La lirica è pregna delle più profonde contraddizioni vissute dal poeta e vede una serie di temi cardine della sua poetica contrapposti: vecchiaia e giovinezza, dolore e rifiuto per la vita e amore per l’esistenza, pessimismo e ottimismo, folla e solitudine.
Tutti questi duelli vengono inseriti nella cornice di una riflessione sulla lacerazione tra gioia di vivere e angoscia data dalla riflessione sulla realtà. La vecchiaia è vissuta come una detestata soglia e il rimpianto della giovinezza (il tempo migliore) è già in agguato, ancor prima che sia passata. La giovinezza, in quanto miglior tempo della vita, è qui associata alla primavera. Oltre al rimpianto, Leopardi parla anche della nostalgia che proverà quando il tempo della giovinezza sarà ormai perduto, di una vita ricca di emozioni lasciate andare e non vissute.
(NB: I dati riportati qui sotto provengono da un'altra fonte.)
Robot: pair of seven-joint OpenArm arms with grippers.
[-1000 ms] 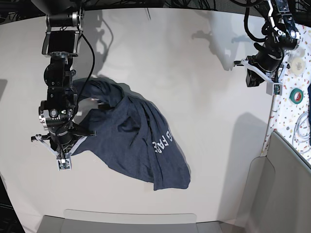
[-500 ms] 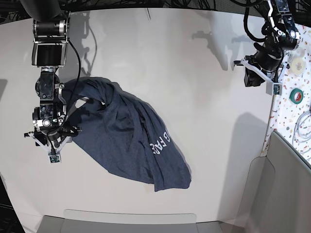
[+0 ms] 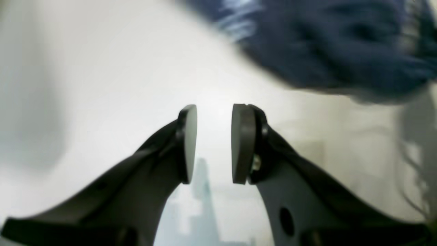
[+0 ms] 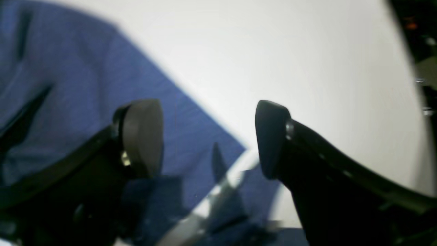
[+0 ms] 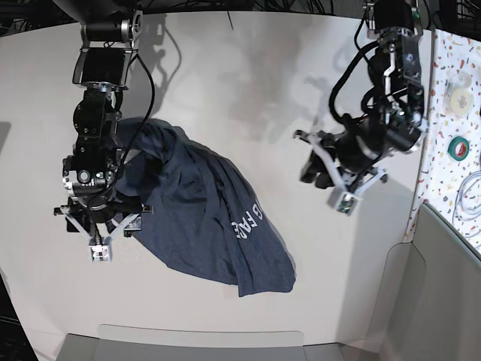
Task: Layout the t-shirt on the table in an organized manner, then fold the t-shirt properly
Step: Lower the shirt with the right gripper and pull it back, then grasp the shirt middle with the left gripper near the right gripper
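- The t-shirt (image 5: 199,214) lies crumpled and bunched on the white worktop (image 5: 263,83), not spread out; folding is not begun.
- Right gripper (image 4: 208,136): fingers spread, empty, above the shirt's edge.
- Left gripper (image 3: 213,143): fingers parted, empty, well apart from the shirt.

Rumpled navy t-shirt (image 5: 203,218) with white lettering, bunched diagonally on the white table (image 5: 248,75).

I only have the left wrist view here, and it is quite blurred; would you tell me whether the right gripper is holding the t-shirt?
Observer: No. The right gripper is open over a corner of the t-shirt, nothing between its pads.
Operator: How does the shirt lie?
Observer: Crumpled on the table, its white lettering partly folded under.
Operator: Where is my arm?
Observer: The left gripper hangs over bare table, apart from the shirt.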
Questa poesia è una sorta di autoritratto di Leopardi e della sua giovinezza; egli non attribuisce la sua infelicità alla società che lo circonda o alla natura, ma è ben consapevole che tutto deriva dalla sua insicurezza e dal suo senso di impotenza, peculiarità che gli impedivano di creare un legame con gli altri e, di conseguenza, godere delle gioie della vita in maniera partecipativa.
Analisi stilistica
La lirica è un idillio, cioè un “quadretto” in cui il poeta, partendo dalla descrizione del paesaggio, riflette sul proprio stato d’animo. Dal punto di vista metrico, tuttavia, la lirica è associabile ai Grandi idilli del 1828/30 in quanto è una canzone libera (strofe di diversa lunghezza che alternano settenari ed endecasillabi). Questa caratteristica lirica permette al poeta di intessere un fitto gioco di rime, assonanze end enjambements senza doversi adeguare a uno schema precostituito. Dal punto di vista lessicale si può notare il diradarsi dei termini aulici e degli arcaismi, mentre è più frequente il ricorso a quelle parole “indefinite” che secondo Leopardi risultano particolarmente poetiche.